The pictures stay out; all of the data is to be printed exactly.

-=-=-=-=-

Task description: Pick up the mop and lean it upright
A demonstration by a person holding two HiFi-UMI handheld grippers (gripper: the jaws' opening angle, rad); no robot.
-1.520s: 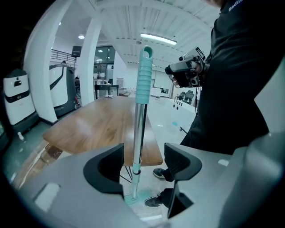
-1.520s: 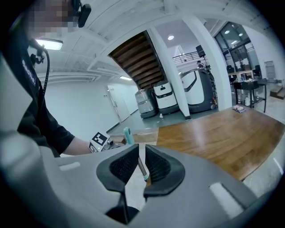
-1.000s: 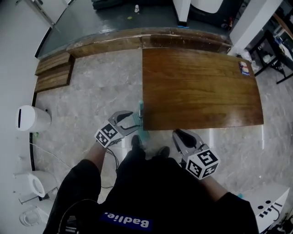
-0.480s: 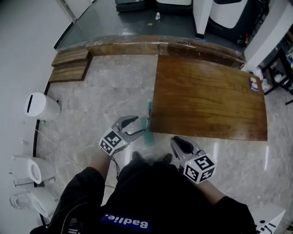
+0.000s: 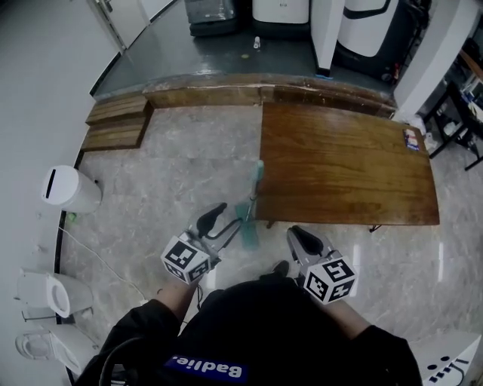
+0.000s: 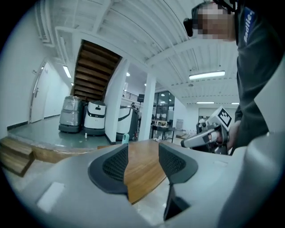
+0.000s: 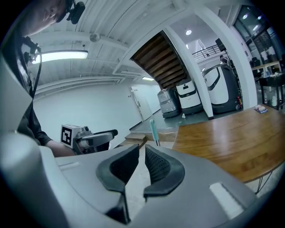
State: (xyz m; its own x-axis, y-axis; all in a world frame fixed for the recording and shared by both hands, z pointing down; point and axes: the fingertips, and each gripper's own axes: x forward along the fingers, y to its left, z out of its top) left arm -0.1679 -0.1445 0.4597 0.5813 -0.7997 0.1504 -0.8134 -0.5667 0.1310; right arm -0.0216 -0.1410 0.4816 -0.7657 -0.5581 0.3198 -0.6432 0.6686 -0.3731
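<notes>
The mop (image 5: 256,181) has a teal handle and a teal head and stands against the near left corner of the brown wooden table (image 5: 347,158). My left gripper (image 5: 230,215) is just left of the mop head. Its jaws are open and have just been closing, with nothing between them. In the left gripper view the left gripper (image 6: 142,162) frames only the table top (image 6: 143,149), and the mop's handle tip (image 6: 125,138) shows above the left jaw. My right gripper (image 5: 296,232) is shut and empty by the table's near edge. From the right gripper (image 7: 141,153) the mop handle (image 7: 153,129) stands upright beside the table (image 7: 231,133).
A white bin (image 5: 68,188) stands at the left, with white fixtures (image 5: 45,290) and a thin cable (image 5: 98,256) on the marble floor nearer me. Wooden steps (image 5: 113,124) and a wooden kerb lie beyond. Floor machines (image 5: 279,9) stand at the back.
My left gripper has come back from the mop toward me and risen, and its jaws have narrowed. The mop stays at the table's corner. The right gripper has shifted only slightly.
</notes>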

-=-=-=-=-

[Result for this task]
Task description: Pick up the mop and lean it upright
A demonstration by a person holding two HiFi-UMI handheld grippers (gripper: the jaws' opening angle, rad); no robot.
-1.520s: 
-1.520s: 
-1.000s: 
-0.480s: 
+0.000s: 
+0.000s: 
+0.000s: 
State: (xyz m; its own x-axis, y-axis; all in a world frame fixed for the recording and shared by both hands, z pointing down; point and axes: the fingertips, and each gripper's own axes: x forward along the fingers, y to its left, z out of its top) left arm -0.1679 -0.1445 0.4597 0.5813 -0.7997 0.1504 -0.8134 -0.5667 0.1310; right arm -0.0216 -0.1410 0.4816 -0.7657 -0.5581 0.3198 -0.6432 0.6686 -0.3731
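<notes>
The mop (image 5: 256,181) has a teal handle and a teal head and stands against the near left corner of the brown wooden table (image 5: 347,158). My left gripper (image 5: 230,215) is just left of the mop head. Its jaws are open and have just been closing, with nothing between them. In the left gripper view the left gripper (image 6: 142,162) frames only the table top (image 6: 143,149), and the mop's handle tip (image 6: 125,138) shows above the left jaw. My right gripper (image 5: 296,232) is shut and empty by the table's near edge. From the right gripper (image 7: 141,153) the mop handle (image 7: 153,129) stands upright beside the table (image 7: 231,133).
A white bin (image 5: 68,188) stands at the left, with white fixtures (image 5: 45,290) and a thin cable (image 5: 98,256) on the marble floor nearer me. Wooden steps (image 5: 113,124) and a wooden kerb lie beyond. Floor machines (image 5: 279,9) stand at the back.
My left gripper has come back from the mop toward me and risen, and its jaws have narrowed. The mop stays at the table's corner. The right gripper has shifted only slightly.
</notes>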

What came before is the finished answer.